It is not relatively new that a building design is closely connected to the well-being of the occupants. If we look back into history during the nineteenth century, Florence Nightingale has already developed a theory of healthcare based on physical elements such as noise, lighting, and daylight which she emphasized as crucial for an individual’s health and mood. ¹
Research focusing on health and well-being has been extensively developed since then with numerous tools and guidelines for us to explore and further apply these critically thought inputs into concrete outcomes i.e through our building designs.
What can we do to contribute to this movement?
As professionals within the built environment industry in this modern era, most of us already have access to multiple tools that could help us strengthen our knowledge and contribute our expertise significantly.
We at Green Quarter are currently using the WELL Health-Safety Rating Tool to further reinforce our purpose in creating environments that enhance lives. Aligned with the concept of transforming non-green buildings into occupants-focused green buildings, WELL has become part of our journey to realize our goals. Here’s why:
WELL is the leading tool for advancing health and well-being in buildings globally. ² There are 10 Features in total under the WELL Health-Safety Rating Tool as a holistic approach to cover the concept of well-being.
But let’s focus on these two core ones: Air & Light.
Air
Did you know that a recent nationwide study by Harvard T.H. Chan of Public Health Study has shown evidence that a poor air quality environment imposed a higher risk of Covid-19 death cases than other factors such as access to healthcare, existing medical conditions, or socioeconomic? The researchers found that even a small rise in long-term exposure to PM2.5 leads to a large increase in the COVID-19 death rate. ³
We may still be alive for 3 days without drinking but we can only last a few minutes without breathing- and breathing is not an optional occupation. This is why designing a space for good indoor air quality should always be a priority.

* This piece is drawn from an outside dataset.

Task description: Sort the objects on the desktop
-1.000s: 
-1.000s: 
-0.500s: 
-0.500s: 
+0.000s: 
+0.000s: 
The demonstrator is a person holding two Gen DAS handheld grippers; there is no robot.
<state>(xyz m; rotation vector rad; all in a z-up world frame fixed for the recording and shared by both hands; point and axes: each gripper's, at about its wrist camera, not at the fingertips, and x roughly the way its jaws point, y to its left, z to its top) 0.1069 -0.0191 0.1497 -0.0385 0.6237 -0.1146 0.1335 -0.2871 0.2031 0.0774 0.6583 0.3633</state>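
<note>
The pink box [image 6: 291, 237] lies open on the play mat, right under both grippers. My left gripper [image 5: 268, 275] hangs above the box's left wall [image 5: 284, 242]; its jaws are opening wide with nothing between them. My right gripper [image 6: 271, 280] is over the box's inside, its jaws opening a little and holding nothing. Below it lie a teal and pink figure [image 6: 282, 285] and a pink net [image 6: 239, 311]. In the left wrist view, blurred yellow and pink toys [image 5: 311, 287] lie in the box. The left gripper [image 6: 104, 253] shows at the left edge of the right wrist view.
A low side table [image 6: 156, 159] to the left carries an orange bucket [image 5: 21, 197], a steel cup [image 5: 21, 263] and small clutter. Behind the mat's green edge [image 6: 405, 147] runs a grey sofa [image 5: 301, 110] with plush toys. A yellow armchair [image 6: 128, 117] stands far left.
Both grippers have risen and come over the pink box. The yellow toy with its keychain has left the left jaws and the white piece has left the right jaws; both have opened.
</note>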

However, it is not always easy to determine what makes good indoor air quality. What does it entail and how do we measure it?
Indoor Air Quality or IAQ comprises many variables such as the concentration of pollutants level within an internal space, acceptable temperature, humidity value, and adequate air ventilation. Based on the WELL Building Standard v2® (A01-A14), we can sum it up into four major sections; Outdoor Air Pollution, Building Materials & Finishes, Effective Ventilation System, and Occupants’ Behaviour.
Outdoor Air pollution
Although a study shows that on average, urban dwellers spend approximately 90 percent of their time indoors, ⁴ that does not equal to breathing clean air. Outdoor air pollution such as carbon monoxide or radon can still enter your buildings through open doors & windows, structural cracks, and building foundations.
One way to reduce the number of outdoor air pollutants from entering a building is to ensure the building is impermeable to the outdoors as much as possible (depending on building type and location i.e air-conditioned office buildings in city centers). This could be tackled by having air-tight openings with proper sealants at windows and doors. This strategy will also help to reduce any air infiltration which is a major source of energy wastage.
Building Materials & Finishes
Some pollutants affecting IAQ come from internal sources as well and not necessarily from the outdoor air. Building materials such as paints, flooring, or ceilings are one of the major items to look into when designing a building to reduce indoor air pollution. It is always recommended to find building materials and finishes with green labels such as MyHIJAU or Singapore Green Label to certify that these products are low in pollutants e.g volatile organic compound (VOC) and formaldehyde knowing they are safe to be used in the long term.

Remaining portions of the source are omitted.